Une scène d’une violence inouïe a secoué la capitale tchadienne, N’Djamena, aux alentours de 17 heures. Près du rond-point Goudjé Barrière, des agents de la police de la circulation s’efforçaient de maîtriser le flux des véhicules pour prévenir des embouteillages massifs, lorsque la situation a dégénéré.

Les premières reconstitutions des faits indiquent qu’un conducteur, au volant d’une Toyota Corolla aux vitres teintées, aurait délibérément tenté de forcer un barrage routier, ignorant les directives des policiers en service. Un agent de la brigade de la circulation est alors intervenu pour tenter de raisonner l’automobiliste et faire respecter les mesures de régulation. Une vive altercation a éclaté entre les deux hommes.

L’individu, identifié comme étant un officier de police en exercice – bien que précédemment relevé de ses fonctions au commissariat du 3e arrondissement – a brusquement sorti une arme de poing. Il aurait d’abord tiré un coup en l’air, avant de diriger son arme vers les policiers présents. Deux agents ont été touchés par balle, l’un d’eux à l’oreille. Selon les informations recueillies auprès des forces de l’ordre, leur pronostic vital ne serait pas engagé.

Durant l’intervention, les policiers sont parvenus à maîtriser l’agresseur et à saisir son arme. Mais avant d’être totalement neutralisé, l’officier aurait également asséné un coup de couteau au front d’un autre policier, l’incident se déroulant toujours devant le rond-point Goudjé Barrière.
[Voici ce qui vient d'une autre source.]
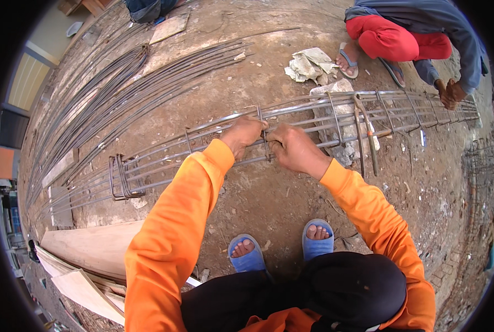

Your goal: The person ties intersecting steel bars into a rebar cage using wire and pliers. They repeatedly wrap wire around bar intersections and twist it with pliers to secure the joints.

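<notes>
Working near the middle of the rebar cage [291, 109], which lies low over the ground [263, 205], you have your left hand [243, 135] and right hand [298, 148] curled narrow on either side of one stirrup [267, 145]; what the fingertips pinch is hidden, so I cannot tell. Other stirrups [336, 117] already stand spaced along the cage, while a stirrup bunch [113, 176] at its left end appears unspread, so the job looks partly done.

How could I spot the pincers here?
Find the long metal-bar cage crossing the picture. To the right of the right hand, the pincers lie across its bars. Unlike the thin hoops nearby, they have two long handles joined at one end.
</notes>
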`<state>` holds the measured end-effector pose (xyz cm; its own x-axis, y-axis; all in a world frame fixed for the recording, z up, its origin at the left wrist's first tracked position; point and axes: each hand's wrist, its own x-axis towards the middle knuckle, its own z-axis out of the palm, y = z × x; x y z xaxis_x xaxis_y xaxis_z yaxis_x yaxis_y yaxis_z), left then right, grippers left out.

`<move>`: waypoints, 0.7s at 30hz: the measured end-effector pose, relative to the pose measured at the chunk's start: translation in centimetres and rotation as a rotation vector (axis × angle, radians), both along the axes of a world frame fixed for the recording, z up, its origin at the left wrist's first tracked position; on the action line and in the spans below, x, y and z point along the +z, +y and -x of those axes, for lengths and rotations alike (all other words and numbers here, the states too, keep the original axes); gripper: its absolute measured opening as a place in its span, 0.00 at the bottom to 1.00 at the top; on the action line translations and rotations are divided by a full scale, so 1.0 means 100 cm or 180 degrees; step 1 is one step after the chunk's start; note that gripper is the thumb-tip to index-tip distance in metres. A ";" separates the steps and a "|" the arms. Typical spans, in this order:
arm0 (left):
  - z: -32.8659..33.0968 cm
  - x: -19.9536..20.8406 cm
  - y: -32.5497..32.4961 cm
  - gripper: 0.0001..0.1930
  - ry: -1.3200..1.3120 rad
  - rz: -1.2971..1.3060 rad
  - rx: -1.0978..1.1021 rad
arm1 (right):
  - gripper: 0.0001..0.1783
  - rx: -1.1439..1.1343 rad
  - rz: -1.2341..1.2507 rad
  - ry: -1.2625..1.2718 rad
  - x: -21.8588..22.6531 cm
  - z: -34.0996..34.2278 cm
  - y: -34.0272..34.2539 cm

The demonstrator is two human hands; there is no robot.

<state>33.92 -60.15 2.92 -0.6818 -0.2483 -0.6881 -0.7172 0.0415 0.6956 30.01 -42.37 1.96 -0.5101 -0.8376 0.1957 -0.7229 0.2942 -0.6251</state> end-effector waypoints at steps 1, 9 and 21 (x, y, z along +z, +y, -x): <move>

Les agents blessés ont été immédiatement transportés vers un établissement de santé pour y recevoir les soins nécessaires. Leur état de santé fait l’objet d’une surveillance attentive, bien que les premières évaluations concernant les victimes par balle se montrent rassurantes.

L’agresseur, une fois menotté, a été conduit dans les locaux de la Police secours, relevant de la Direction générale de la police. Plusieurs policiers ont rapporté qu’il semblait être en état d’ébriété au moment des faits.

Une enquête approfondie a été ouverte afin de clarifier les circonstances exactes de cette agression, qui a semé l’émoi et l’inquiétude parmi les passants et le personnel policier sur place.